# DIRECTIONS FOR THIS TASK:
Return every line of the data below that includes the string "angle".

Dataset entries:
——————

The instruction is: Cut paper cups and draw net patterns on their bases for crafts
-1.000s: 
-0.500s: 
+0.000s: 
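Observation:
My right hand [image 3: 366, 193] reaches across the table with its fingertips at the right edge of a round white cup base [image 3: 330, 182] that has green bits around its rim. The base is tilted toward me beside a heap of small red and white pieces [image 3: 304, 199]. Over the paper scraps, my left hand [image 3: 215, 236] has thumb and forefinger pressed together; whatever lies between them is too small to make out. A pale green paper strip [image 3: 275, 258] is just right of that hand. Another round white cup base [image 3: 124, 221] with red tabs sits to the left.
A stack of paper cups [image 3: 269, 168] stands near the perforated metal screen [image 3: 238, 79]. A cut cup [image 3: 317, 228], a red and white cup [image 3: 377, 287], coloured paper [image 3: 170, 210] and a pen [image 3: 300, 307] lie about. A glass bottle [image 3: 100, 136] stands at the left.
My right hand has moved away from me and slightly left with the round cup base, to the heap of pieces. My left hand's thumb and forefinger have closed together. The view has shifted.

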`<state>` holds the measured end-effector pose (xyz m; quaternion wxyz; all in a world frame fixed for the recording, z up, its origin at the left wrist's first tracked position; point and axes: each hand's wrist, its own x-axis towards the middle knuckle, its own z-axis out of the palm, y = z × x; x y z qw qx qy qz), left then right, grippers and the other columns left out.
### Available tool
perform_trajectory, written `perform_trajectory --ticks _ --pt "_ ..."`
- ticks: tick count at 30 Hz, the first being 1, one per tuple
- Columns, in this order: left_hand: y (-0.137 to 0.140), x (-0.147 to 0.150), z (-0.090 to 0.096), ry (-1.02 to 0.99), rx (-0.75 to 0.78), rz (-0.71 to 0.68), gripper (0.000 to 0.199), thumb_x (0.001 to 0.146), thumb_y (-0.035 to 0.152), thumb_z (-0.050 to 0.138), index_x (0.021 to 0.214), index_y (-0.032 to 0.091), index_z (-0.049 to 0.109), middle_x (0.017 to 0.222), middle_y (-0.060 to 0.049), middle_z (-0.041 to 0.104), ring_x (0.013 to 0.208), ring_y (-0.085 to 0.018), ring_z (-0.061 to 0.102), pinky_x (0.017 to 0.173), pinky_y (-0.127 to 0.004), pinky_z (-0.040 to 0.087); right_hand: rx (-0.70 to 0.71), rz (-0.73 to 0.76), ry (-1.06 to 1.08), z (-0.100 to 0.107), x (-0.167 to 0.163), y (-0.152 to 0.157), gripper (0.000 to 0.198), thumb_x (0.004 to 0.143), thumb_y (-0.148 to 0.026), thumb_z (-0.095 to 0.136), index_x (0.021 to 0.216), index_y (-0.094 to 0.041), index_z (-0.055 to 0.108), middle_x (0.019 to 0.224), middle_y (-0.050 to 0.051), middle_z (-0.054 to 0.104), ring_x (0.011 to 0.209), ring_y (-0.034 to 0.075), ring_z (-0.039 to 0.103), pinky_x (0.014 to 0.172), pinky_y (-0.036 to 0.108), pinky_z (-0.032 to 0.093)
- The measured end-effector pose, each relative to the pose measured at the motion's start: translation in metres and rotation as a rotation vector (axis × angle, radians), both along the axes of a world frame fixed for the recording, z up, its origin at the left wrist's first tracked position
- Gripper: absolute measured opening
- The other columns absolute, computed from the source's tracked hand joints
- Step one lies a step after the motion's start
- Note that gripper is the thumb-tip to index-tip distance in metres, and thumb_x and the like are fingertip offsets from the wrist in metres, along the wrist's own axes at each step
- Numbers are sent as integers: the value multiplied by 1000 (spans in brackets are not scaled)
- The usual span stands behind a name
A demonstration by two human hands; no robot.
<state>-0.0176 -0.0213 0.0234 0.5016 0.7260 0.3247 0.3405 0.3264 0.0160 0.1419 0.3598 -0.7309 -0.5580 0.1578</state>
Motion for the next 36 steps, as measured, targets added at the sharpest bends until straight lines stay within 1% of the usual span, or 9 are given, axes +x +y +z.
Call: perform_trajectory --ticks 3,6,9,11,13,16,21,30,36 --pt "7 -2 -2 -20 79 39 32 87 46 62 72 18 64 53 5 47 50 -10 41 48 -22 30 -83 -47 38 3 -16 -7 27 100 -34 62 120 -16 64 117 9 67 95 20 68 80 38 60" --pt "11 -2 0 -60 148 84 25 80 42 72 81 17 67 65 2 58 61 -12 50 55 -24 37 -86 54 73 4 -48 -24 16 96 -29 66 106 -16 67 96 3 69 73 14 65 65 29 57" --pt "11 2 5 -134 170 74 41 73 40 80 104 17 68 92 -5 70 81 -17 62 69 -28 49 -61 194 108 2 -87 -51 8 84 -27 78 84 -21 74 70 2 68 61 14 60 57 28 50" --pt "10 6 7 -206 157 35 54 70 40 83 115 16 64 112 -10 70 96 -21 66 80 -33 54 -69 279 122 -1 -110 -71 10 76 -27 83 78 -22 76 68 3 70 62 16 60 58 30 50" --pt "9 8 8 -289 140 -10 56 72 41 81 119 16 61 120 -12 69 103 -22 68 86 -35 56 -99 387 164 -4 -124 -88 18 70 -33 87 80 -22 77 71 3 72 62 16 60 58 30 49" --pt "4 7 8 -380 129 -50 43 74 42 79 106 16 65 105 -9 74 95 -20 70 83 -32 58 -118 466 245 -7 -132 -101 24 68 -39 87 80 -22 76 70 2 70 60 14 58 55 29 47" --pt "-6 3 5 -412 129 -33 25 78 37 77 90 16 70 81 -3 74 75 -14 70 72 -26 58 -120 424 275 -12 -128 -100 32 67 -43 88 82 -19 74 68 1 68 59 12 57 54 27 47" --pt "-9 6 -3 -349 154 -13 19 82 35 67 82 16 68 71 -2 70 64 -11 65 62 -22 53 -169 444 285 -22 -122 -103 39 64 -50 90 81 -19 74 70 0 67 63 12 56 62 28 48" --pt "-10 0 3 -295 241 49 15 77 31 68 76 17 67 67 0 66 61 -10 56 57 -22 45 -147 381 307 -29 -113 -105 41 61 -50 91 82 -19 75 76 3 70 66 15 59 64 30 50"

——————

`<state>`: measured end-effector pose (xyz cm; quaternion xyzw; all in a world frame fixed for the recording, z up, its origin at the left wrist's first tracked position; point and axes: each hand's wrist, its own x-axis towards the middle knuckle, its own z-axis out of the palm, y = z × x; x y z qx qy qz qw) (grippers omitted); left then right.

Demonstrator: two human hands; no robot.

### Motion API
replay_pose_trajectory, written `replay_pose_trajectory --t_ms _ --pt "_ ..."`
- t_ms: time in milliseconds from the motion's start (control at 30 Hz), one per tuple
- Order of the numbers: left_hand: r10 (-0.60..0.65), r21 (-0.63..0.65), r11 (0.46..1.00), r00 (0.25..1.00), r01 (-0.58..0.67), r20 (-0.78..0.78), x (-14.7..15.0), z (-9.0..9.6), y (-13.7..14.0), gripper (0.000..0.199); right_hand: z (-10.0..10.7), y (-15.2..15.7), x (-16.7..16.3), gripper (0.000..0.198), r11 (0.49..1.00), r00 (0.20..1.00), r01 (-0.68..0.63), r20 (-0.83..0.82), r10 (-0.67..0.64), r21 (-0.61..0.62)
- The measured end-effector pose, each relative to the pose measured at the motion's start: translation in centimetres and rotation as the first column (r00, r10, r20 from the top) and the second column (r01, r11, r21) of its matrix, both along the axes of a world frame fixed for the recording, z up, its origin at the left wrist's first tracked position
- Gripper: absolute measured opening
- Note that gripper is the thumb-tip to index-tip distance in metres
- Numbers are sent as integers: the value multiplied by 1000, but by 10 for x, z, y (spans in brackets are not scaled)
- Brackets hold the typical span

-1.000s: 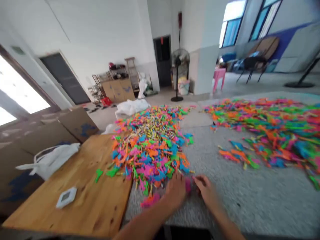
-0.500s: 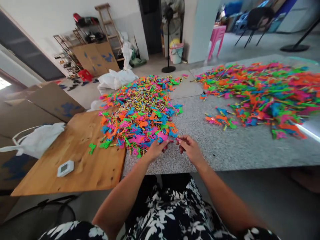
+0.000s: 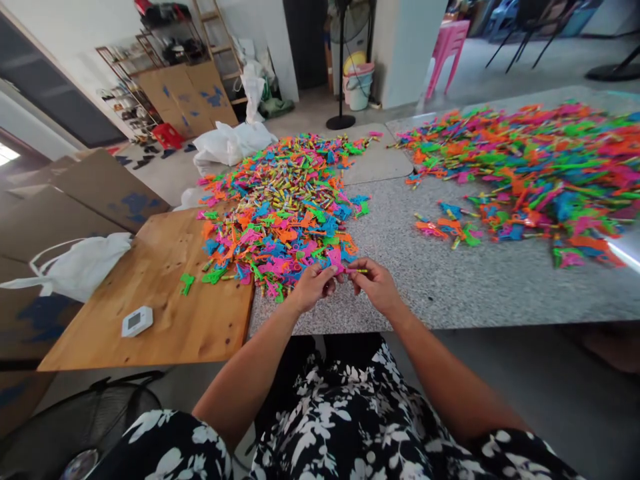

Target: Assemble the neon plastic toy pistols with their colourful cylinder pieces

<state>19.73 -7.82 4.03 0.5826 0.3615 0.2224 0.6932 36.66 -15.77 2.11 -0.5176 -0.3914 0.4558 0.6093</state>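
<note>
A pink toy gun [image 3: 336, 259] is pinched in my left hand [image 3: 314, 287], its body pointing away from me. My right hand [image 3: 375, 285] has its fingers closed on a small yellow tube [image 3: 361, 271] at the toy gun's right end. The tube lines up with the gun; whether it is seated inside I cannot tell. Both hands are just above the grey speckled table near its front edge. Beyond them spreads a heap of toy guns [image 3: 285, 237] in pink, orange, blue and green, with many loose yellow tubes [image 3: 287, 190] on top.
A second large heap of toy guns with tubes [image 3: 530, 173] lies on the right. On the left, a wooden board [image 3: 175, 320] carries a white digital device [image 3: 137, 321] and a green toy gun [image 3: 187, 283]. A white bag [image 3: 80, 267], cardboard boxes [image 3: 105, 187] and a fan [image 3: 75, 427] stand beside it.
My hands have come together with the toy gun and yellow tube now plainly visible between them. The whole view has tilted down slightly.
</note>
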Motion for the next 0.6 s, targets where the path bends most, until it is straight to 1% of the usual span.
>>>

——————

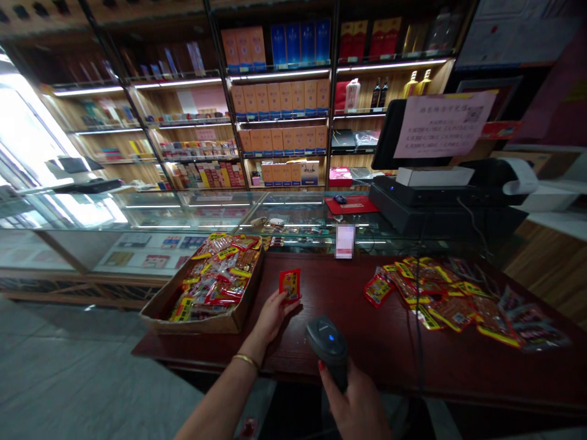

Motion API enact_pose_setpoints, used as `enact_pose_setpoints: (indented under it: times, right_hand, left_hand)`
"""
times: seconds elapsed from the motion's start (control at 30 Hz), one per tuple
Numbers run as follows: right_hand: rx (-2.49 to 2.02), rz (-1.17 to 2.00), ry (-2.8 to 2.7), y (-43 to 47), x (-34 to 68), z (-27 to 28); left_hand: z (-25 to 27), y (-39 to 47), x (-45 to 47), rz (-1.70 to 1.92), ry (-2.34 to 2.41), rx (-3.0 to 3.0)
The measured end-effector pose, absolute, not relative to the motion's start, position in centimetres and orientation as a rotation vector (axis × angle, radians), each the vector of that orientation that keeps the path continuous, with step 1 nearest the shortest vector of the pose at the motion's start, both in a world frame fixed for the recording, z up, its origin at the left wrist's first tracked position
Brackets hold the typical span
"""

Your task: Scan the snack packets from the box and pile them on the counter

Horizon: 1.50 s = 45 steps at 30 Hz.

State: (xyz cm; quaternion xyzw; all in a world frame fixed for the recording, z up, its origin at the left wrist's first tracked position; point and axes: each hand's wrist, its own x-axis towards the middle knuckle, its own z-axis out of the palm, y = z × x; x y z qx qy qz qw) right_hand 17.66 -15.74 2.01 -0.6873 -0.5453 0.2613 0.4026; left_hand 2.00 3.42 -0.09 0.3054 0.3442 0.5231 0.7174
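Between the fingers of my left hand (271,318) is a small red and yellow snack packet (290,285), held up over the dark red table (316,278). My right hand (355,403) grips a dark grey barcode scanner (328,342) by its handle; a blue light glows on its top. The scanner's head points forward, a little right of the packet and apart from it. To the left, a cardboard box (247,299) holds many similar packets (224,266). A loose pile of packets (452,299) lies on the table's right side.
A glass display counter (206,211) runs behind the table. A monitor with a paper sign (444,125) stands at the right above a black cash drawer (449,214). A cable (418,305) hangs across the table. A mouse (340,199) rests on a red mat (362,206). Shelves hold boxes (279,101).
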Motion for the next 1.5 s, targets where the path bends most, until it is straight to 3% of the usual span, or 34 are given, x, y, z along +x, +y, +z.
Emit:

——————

# ANSWER SPACE:
- The measured end-effector pose, each relative to the pose measured at the motion's start: translation in metres and rotation as a rotation vector (axis × angle, radians), both along the axes of a world frame fixed for the recording, z up, its origin at the left wrist's first tracked position
The measured end-effector pose, absolute, not relative to the motion's start, position in centimetres and orientation as a rotation vector (axis × angle, radians), each the vector of that orientation that keeps the path continuous, with step 1 nearest the shortest vector of the pose at the motion's start, both in a world frame fixed for the recording, z up, its origin at the left wrist's first tracked position

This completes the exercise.